The Blessing Of A Skinned Knee

AJWs TaproomBack in the summer of 2001, renowned clinical psychologist Wendy Mogel published a marvelous little book entitled The Blessing of a Skinned Knee. In it, Dr. Mogel reflected on two decades of her work with children and families and made several interesting observations on the ways in which childhood had evolved between the late 1970s and 2000. Most notably, she observed that the modern parent was becoming more and more protective, to the detriment of their children.

Today, 14 years after the initial publication of The Blessing of the Skinned Knee, Mogel asserts that the problems of over-parenting have only become worse and the consequences have become potentially disastrous. Not surprisingly, re-reading the book last week got me thinking about my own parenting and the way in which outdoor adventure in general and running in particular has informed my role as a father.

Certainly, like most, I am not immune to over-protection. I love my three sons and would pretty much do anything to keep them safe and secure. That said, I am rather proud of the way in which they have been brought up as I like to think it has made them more resilient, constructive, and thoughtful. While they are three profoundly different personalities, they are all runners. That common bond, I believe, has helped them evolve into more self-reliant, empathetic young men.

Why would this be?

What is it about running that has allowed my kids to become who they are?

Of course, as a life-long runner, I am significantly biased toward the benefits of an active running life. Physical, emotional, and psychological gains are an essential result of simply being a runner. However, when I look at the experiences of my own kids, I see the results clearly. They are better people because they run, regardless of how fast or slow. They are persistent, resilient, patient. And that is where Mogel’s research quickly gains traction. She asserts, perhaps more than many others, that these skills are made not born.

What I see in my work, in my life, and in my running is the direct benefit of a life lived hard. A life protected but not sheltered in an environment that encourages risk, innovation, and failure. In short, a life worth living. Running gives us that, always has, always will; not only in spite of skinned knees but because of them.

Bottoms up!

Hill Farmstead Brewery SusanAJW’s Beer of the Week

This week’s Beer of the Week comes from the Hill Farmstead Brewery in Greensboro, Vermont. I reviewed the Arthur back in the summer and this week’s beer, the Susan, is the next in line of their ancestral beers.

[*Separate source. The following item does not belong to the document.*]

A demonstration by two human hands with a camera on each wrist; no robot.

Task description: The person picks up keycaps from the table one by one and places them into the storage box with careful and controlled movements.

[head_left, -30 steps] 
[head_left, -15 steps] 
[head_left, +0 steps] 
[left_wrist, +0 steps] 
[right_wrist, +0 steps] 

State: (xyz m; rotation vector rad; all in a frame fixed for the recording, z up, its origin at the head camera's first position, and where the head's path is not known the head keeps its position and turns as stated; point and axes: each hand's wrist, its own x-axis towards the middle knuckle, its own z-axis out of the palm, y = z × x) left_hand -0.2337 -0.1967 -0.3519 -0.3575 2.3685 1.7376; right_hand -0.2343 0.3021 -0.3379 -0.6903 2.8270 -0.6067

To be honest, these guys make some of the best beers I have ever had and should not be missed if you are a beer person ever within 100-mile radius of their brewery. The Susan is a lighthearted IPA that blends three kinds of hops in a sessionable, flowery sensation.

Call for Comments (from Meghan)

  • If you are a parent, in what kinds of situations do you find yourself instinctively drawn to over-parenting? In those moments, how do you find the balance of just the right amount of guidance?
  • Have your children learned lessons from their participation in or observation of your running or your other sports hobbies? What are they?

There are 5 comments

  1. Ben_Nephew

    Andy,

    Have you noticed an increase in mental illness in the students you have worked with over the years? Their are clearly data to support that, but it is easier to appreciate and understand at the local level. My wife is in education, and she has definitely seen an increase, and it is certainly a concern with the students I work with at Tufts. There is a great deal of attention towards the increase in autism rates, but I think the coming epidemic in depression, anxiety, bipolar, etc. is a much bigger issue.

  2. born2runwill

    Good post, AJW. I fully agree. My 16 month old loves running with me in the baby jogger, and I do hope he continues to love it and enjoy it on his own when he gets older. I also want him to follow his own path, but my hope is that the passion is contagious and it inspires his own desire. Whatever happens, I'll be happy as long as he is active and healthy.

  3. Paul S

    AJW – Great post, so true. Working hard early on is so portant for our kids and allowing them to figure things out for themselves..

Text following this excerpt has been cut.